PINTS, PLOUGHING… AND A PEAKY-BUSHES SURPRISE! Clarkson’s pub gets an eyeful as The Farmer’s Dog meets its most eyebrow-raising local tradition
If Jeremy Clarkson thought opening a pub in the Cotswolds would simply mean pulling pints, serving pies and moaning about red tape, he clearly hadn’t read the small print on the hedgerows. Because in the latest dose of very Clarkson chaos, the TV farmer found himself confronting the sort of countryside “amenity” that never appears on a glossy tourist brochure: reports that land near his Oxfordshire pub had been used as a dogging spot for local swingers. According to widely reported comments from Clarkson and clips released around Clarkson’s Farm, the discovery came complete with discarded underwear and the sort of stunned expression only Clarkson can produce when the British countryside behaves in an extremely British, and extremely awkward, fashion.
And honestly, could there be a more Clarkson plotline if it were hand-written by the gods of tabloid television? One minute he’s trying to build a rural empire of beer, beef and bravado; the next, he’s apparently discovering that not every customer attraction in the vicinity can be listed on the official website. It is the perfect collision of his new life as a champion of the countryside with the countryside’s age-old habit of being gloriously, hilariously impossible to manage.
The pub at the centre of the commotion is The Farmer’s Dog, Clarkson’s now-famous hostelry at Asthall Barrow near Burford. Officially, it pitches itself as far more than just a boozer: a full-on day out with a restaurant, bar, butcher and bottle shop, and even extra facilities in the old Grand Tour tent. The pub’s whole schtick is aggressively, proudly British produce, with Clarkson saying he has tried to make sure everything there is grown or reared by British farmers, right down to the drinks and the food on the menu. In other words, it is less “quiet pint in the corner” and more “flag-waving cathedral to local farming with gravy.”

From Top Gear to Diddly Squat
That all fits neatly with the broader Clarkson rebrand. For years he was the loud man in fast cars; now he is also the loud man in muddy boots, thundering about crop prices, weather, planning battles and the terrifying economics of running anything involving the public. Diddly Squat Farm, his Cotswolds farming operation, became the engine of that second act, and the farm shop says it was established in 2020. Since then, Diddly Squat has turned into a sort of agricultural theme park for fans: part working farm, part farm shop, part national shrine to the sentence, “How hard can it be?” before everything goes wrong.

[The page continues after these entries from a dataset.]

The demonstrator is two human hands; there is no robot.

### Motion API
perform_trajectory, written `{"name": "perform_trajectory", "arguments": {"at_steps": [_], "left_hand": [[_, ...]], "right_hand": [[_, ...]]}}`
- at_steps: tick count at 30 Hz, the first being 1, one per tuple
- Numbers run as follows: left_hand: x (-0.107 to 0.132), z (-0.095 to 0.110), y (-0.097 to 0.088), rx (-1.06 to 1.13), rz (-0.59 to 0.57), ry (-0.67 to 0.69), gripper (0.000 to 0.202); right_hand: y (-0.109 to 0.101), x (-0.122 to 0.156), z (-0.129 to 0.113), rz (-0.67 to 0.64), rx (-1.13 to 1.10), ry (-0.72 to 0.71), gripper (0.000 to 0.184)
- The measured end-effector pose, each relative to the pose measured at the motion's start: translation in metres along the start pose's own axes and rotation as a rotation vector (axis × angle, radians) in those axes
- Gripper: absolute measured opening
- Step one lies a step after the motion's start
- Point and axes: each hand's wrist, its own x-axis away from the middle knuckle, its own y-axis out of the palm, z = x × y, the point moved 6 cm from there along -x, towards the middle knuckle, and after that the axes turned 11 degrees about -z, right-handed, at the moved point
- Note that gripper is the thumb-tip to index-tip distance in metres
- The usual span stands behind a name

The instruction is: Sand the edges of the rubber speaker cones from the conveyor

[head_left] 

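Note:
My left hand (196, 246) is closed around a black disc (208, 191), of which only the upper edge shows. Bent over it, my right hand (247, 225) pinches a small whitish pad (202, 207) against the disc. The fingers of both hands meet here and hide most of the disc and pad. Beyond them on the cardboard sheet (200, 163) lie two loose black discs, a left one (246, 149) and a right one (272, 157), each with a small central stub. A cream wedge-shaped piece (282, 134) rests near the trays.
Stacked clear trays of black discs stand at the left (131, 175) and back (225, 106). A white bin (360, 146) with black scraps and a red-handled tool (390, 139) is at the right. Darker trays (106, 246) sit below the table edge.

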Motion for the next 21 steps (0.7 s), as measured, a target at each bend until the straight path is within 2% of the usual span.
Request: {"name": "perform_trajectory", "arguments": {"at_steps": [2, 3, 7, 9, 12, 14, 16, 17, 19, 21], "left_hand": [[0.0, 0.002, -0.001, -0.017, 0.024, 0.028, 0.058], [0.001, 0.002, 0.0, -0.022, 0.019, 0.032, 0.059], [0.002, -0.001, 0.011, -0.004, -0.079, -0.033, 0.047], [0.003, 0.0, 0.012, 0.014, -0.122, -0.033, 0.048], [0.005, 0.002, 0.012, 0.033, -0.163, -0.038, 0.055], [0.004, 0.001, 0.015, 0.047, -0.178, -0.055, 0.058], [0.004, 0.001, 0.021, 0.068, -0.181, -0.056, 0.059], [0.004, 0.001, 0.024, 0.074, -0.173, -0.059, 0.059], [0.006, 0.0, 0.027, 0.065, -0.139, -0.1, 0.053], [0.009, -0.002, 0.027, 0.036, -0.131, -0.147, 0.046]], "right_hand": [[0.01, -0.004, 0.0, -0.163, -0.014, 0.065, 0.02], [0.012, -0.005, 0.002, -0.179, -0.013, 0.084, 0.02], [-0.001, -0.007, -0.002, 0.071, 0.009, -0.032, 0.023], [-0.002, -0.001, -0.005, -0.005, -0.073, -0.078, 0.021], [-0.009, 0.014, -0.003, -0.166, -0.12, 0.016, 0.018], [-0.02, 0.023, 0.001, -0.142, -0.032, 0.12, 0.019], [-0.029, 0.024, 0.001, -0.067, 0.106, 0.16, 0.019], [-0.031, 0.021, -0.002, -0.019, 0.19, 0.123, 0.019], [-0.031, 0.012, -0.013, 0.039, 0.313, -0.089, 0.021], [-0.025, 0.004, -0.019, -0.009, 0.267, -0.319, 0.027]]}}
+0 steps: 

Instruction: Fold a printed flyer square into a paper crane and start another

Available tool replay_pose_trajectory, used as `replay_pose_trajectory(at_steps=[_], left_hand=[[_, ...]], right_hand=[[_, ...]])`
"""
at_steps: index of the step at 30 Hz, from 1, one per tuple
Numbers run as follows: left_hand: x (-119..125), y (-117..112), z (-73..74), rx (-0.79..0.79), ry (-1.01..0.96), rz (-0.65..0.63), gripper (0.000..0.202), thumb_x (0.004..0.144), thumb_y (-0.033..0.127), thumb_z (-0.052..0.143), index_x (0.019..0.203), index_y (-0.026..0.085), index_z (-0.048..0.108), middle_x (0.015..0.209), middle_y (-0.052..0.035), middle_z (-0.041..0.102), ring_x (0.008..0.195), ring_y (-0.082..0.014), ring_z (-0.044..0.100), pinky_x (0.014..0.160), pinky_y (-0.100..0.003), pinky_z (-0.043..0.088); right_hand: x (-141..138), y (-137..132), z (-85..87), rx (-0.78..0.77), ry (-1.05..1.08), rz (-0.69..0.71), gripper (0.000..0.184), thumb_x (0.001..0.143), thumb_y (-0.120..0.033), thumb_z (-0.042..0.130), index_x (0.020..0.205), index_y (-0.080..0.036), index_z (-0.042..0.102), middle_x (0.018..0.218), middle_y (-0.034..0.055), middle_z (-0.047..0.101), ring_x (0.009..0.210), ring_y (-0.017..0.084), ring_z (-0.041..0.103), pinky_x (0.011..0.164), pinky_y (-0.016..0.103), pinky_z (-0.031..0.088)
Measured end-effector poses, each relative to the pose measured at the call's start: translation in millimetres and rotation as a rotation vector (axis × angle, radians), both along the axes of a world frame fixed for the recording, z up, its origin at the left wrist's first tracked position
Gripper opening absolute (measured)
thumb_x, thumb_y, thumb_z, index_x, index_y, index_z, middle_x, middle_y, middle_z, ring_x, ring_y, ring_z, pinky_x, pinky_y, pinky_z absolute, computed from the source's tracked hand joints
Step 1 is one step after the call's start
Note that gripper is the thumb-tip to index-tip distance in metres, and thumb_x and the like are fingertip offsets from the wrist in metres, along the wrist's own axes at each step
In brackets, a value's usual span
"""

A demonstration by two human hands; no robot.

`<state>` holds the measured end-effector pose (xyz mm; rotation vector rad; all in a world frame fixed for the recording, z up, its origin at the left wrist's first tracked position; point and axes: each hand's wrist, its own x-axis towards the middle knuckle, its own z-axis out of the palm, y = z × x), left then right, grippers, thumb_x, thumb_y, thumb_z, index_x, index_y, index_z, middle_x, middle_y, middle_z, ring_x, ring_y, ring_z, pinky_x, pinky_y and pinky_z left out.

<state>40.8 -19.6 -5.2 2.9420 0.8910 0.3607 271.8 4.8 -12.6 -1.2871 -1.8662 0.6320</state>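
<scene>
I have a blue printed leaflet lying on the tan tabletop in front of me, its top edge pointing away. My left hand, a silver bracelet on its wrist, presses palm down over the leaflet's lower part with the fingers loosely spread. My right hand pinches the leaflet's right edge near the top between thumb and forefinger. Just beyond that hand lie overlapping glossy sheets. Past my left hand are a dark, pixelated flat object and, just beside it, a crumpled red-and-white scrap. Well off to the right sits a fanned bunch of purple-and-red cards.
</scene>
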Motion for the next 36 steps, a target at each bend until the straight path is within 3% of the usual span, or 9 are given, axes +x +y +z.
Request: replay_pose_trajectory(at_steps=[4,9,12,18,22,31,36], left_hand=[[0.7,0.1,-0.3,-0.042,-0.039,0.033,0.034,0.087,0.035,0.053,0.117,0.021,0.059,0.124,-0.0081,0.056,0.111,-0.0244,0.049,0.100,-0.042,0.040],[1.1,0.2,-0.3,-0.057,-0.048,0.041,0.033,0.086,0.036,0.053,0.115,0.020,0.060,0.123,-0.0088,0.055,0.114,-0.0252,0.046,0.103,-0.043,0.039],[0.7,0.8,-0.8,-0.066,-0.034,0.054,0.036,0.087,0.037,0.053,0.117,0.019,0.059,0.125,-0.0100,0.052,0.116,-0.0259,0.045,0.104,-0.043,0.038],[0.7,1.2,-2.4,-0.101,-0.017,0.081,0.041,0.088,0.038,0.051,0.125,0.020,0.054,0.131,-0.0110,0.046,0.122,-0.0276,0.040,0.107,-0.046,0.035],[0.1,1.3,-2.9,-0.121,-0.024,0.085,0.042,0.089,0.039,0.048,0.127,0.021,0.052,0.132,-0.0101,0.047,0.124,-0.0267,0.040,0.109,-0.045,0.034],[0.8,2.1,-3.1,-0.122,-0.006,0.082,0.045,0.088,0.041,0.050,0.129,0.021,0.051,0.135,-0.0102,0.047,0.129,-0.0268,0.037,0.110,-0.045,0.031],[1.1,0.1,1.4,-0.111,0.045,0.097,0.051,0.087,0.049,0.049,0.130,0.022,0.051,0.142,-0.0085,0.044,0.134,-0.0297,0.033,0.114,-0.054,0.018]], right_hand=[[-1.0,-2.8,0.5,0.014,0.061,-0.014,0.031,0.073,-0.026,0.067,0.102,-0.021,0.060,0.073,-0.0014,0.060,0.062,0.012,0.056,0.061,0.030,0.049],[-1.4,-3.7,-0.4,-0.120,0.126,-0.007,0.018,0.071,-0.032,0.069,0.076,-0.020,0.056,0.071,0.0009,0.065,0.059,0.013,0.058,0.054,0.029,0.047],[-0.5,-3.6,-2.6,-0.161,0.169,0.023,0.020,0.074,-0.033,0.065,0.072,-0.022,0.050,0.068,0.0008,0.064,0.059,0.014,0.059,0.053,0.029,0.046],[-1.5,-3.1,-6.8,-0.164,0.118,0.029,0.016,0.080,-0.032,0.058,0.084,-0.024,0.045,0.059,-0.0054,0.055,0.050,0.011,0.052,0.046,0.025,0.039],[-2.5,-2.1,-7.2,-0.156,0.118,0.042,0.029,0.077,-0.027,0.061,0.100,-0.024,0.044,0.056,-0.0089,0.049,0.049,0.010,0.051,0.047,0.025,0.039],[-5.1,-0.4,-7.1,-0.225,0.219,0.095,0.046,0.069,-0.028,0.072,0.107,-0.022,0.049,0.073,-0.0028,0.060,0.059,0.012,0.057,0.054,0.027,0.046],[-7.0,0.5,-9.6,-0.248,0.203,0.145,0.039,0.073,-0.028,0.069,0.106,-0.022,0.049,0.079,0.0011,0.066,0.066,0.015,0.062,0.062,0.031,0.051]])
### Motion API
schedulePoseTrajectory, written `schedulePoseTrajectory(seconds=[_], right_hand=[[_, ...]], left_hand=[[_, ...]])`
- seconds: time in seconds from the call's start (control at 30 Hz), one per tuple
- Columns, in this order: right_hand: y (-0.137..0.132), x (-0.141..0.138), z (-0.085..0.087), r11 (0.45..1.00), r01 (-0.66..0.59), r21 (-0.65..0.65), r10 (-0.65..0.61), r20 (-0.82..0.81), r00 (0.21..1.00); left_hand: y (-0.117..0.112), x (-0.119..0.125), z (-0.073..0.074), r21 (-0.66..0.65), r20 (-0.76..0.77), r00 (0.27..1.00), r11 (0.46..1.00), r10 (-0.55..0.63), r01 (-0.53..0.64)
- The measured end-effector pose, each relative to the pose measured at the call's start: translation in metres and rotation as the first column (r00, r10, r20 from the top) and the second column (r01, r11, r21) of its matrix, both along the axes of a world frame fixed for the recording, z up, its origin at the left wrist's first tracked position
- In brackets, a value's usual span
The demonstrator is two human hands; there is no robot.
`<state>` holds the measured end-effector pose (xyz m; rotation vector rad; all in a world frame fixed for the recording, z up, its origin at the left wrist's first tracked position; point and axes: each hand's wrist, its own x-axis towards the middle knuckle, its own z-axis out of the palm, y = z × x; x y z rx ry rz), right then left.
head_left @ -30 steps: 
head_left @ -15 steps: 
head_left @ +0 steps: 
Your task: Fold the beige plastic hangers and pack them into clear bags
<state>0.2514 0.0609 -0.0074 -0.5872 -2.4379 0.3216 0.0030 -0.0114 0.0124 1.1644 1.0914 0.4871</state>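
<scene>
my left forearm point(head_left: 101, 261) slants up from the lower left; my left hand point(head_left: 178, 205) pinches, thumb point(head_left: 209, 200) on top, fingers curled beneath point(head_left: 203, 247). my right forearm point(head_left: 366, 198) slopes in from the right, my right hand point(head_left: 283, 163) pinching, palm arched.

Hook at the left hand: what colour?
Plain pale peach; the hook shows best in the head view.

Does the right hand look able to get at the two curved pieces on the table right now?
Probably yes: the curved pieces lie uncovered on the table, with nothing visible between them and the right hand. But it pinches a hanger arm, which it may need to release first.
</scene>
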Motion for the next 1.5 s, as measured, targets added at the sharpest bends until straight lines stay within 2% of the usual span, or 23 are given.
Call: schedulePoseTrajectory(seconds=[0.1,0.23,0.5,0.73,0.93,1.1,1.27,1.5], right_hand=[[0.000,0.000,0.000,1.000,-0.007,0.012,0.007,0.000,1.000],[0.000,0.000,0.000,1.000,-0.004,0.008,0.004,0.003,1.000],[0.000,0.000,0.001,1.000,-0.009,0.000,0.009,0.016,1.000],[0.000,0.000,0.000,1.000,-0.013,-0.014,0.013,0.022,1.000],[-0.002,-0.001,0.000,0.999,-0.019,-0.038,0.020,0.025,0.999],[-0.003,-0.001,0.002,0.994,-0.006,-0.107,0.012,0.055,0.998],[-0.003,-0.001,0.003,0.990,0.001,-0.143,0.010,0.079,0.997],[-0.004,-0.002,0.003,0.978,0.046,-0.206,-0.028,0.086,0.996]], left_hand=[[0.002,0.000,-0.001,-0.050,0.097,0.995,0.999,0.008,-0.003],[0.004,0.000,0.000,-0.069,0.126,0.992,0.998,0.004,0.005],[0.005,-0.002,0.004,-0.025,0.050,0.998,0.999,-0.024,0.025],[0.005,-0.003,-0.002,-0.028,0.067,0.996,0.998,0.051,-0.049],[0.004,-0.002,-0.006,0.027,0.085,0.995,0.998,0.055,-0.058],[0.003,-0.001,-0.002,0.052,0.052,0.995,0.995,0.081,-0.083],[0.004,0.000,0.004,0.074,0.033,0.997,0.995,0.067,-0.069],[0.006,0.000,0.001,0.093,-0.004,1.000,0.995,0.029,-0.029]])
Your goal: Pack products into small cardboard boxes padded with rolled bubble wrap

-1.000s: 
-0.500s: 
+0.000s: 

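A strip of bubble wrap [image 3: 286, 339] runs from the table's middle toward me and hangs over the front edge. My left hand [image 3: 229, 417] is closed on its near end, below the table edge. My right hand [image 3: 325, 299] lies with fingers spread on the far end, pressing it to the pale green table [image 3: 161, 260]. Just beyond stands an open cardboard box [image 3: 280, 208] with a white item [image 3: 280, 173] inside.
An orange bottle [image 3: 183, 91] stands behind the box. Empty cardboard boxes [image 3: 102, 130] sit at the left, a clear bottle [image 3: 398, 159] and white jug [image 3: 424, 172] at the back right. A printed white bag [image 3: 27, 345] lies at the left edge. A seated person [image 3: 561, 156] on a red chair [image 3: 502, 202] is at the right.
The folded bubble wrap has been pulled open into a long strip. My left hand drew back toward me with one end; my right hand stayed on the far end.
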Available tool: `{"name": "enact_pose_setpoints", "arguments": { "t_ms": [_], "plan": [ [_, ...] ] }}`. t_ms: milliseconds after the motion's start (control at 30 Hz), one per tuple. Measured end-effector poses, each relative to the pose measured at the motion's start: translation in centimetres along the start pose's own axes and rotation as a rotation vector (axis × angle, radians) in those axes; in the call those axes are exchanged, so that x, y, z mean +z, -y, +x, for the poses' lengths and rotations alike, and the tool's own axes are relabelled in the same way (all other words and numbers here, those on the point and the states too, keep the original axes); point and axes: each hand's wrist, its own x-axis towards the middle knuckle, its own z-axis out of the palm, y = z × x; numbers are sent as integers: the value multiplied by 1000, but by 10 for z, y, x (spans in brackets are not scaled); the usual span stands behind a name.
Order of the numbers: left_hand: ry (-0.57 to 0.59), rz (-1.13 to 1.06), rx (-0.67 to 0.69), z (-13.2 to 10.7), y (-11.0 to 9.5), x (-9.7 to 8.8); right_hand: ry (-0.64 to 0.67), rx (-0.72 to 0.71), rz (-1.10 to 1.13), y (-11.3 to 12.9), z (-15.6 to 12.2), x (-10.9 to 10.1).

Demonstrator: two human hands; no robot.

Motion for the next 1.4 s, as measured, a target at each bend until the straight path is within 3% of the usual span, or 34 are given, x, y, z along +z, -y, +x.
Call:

And because one impossible business apparently wasn’t enough, along came booze. Hawkstone, the drinks brand linked to Clarkson and Cotswold Brew Co, launched in 2021 and sells premium lager and cider, with the company saying the barley comes from his farming venture. The brand has become one of the neatest examples of the Clarkson machine in action: grow the barley, put it in the show, put the show audience in the pub, put the pub drinkers onto the lager, and then tell everyone it is all much harder than it looks. It is vertical integration by way of sarcasm, tractors and very expensive pints.
Inside The Farmer’s Dog
The Farmer’s Dog itself is also part of a makeover story. The site was previously known as The Windmill before Clarkson bought and reinvented it, reopening it in 2024 under its new name. The official pub site now lists long opening hours and presents the place as a destination rather than a simple roadside stop. Which makes the whole “surprise countryside rendezvous zone nearby” revelation even more deliciously on-brand for modern celebrity Britain: you spend millions turning a pub into an artisanal rural attraction, only for the local folklore to barge in wearing absolutely nothing from the gift shop.
Of course, this is why Clarkson remains such irresistible tabloid material. Plenty of celebrities buy posh country retreats and disappear behind gates. Clarkson buys a farm, turns every setback into television, opens a pub, launches a beer brand, and somehow ends up in headlines involving both agricultural supply chains and hedge-based hanky-panky. Whether he is battling councils, weather, restaurant logistics or the more adventurous uses of a pub car park, he has a gift for making rural administration look like a contact sport.
Only in Clarkson Country
The real magic of the story, though, is that it says everything about the Clarkson universe in one daft little bundle. The farm is real, the pub is real, the brewery is real, the British-food mission is real — and yet all of it exists inside a rolling cloud of mishap, self-promotion and comic disbelief. You do not merely visit Clarkson’s world; you seem to stumble into an ongoing farce where the sausages are local, the lager is branded, the queues are long, and somewhere in the shrubbery there may be a subplot nobody put in the business plan.
So raise a glass of Hawkstone to the latest chapter in Clarkson country: a place where the fields grow barley, the farm shop sells the dream, the pub serves the produce, and the neighbouring bushes, apparently, can generate headlines all by themselves. For Jeremy Clarkson, it is just another day in the empire: half farm, half farce, and fully capable of producing the most gloriously British sentence of the year — “There’s been a bit of trouble near the pub.” Only in the Cotswolds. Only with Clarkson.